* **Information supplied**:
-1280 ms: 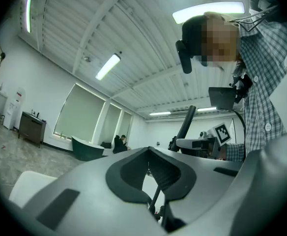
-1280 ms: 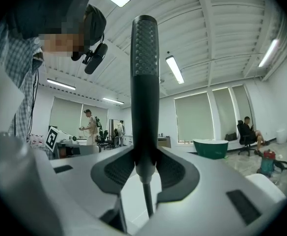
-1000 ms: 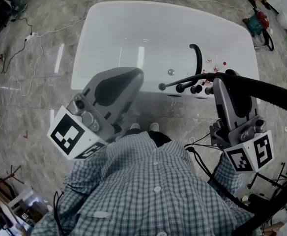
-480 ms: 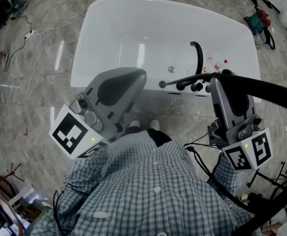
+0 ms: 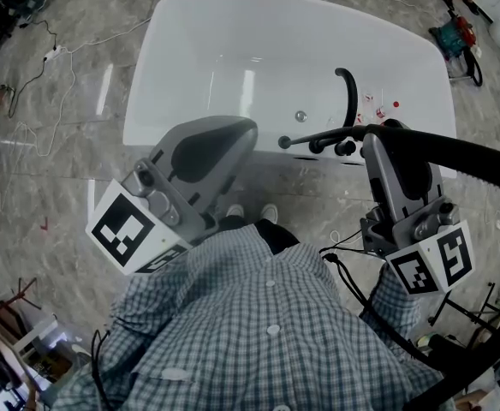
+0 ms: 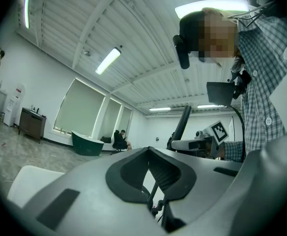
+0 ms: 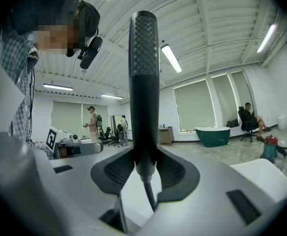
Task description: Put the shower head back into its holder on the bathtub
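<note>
The white bathtub [image 5: 233, 50] lies ahead of me in the head view. A black curved spout [image 5: 347, 92] and a row of black knobs [image 5: 344, 149] stand on its near rim. My right gripper [image 5: 383, 135] hovers over that rim, shut on the black stick-shaped shower head [image 5: 464, 154], which juts out to the right. A thin black part [image 5: 318, 136] reaches left over the knobs. In the right gripper view the shower head [image 7: 143, 82] stands upright between the jaws of the right gripper [image 7: 144, 168], hose hanging below. My left gripper [image 5: 233, 135] [image 6: 148, 152] is shut and holds nothing, left of the fittings.
Cables [image 5: 57, 58] trail over the marble floor left of the tub. A green machine [image 5: 449, 37] sits at the far right. Small red bits [image 5: 385, 106] lie on the rim by the spout. A green tub [image 7: 212, 134] and people stand far off in the room.
The right gripper with the shower head has edged slightly left and toward the tub rim. The left gripper has barely moved.
</note>
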The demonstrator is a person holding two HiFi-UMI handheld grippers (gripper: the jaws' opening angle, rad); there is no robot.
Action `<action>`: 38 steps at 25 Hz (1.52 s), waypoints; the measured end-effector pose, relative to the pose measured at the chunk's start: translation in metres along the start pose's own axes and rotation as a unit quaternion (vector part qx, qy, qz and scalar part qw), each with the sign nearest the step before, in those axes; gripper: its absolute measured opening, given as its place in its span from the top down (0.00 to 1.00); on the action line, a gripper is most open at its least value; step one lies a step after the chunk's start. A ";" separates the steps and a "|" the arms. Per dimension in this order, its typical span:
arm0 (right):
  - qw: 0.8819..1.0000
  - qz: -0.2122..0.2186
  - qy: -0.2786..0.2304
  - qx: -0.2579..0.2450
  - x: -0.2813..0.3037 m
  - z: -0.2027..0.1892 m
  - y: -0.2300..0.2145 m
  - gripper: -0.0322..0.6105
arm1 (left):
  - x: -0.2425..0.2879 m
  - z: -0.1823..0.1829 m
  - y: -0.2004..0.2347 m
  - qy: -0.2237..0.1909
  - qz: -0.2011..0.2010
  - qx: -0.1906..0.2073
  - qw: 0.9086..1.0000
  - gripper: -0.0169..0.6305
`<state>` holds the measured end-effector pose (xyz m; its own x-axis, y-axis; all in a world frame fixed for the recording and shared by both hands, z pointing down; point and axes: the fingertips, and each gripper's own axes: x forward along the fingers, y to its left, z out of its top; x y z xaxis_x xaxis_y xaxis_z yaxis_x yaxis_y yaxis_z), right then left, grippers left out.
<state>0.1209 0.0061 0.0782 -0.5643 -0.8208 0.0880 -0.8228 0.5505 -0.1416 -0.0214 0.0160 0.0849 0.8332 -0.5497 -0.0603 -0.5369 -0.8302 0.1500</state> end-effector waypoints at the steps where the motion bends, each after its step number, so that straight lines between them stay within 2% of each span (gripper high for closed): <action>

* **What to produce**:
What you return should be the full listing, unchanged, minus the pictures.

* **Reply to the task**:
-1280 ms: 
-1280 ms: 
-1000 ms: 
-480 ms: 
+0 ms: 
+0 ms: 
+0 ms: 
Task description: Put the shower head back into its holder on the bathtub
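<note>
The white bathtub [image 5: 233, 50] lies ahead of me in the head view. A black curved spout [image 5: 347, 92] and a row of black knobs [image 5: 344, 149] stand on its near rim. My right gripper [image 5: 383, 135] hovers over that rim, shut on the black stick-shaped shower head [image 5: 464, 154], which juts out to the right. A thin black part [image 5: 318, 136] reaches left over the knobs. In the right gripper view the shower head [image 7: 143, 82] stands upright between the jaws of the right gripper [image 7: 144, 168], hose hanging below. My left gripper [image 5: 233, 135] [image 6: 148, 152] is shut and holds nothing, left of the fittings.
Cables [image 5: 57, 58] trail over the marble floor left of the tub. A green machine [image 5: 449, 37] sits at the far right. Small red bits [image 5: 385, 106] lie on the rim by the spout. A green tub [image 7: 212, 134] and people stand far off in the room.
The right gripper with the shower head has edged slightly left and toward the tub rim. The left gripper has barely moved.
</note>
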The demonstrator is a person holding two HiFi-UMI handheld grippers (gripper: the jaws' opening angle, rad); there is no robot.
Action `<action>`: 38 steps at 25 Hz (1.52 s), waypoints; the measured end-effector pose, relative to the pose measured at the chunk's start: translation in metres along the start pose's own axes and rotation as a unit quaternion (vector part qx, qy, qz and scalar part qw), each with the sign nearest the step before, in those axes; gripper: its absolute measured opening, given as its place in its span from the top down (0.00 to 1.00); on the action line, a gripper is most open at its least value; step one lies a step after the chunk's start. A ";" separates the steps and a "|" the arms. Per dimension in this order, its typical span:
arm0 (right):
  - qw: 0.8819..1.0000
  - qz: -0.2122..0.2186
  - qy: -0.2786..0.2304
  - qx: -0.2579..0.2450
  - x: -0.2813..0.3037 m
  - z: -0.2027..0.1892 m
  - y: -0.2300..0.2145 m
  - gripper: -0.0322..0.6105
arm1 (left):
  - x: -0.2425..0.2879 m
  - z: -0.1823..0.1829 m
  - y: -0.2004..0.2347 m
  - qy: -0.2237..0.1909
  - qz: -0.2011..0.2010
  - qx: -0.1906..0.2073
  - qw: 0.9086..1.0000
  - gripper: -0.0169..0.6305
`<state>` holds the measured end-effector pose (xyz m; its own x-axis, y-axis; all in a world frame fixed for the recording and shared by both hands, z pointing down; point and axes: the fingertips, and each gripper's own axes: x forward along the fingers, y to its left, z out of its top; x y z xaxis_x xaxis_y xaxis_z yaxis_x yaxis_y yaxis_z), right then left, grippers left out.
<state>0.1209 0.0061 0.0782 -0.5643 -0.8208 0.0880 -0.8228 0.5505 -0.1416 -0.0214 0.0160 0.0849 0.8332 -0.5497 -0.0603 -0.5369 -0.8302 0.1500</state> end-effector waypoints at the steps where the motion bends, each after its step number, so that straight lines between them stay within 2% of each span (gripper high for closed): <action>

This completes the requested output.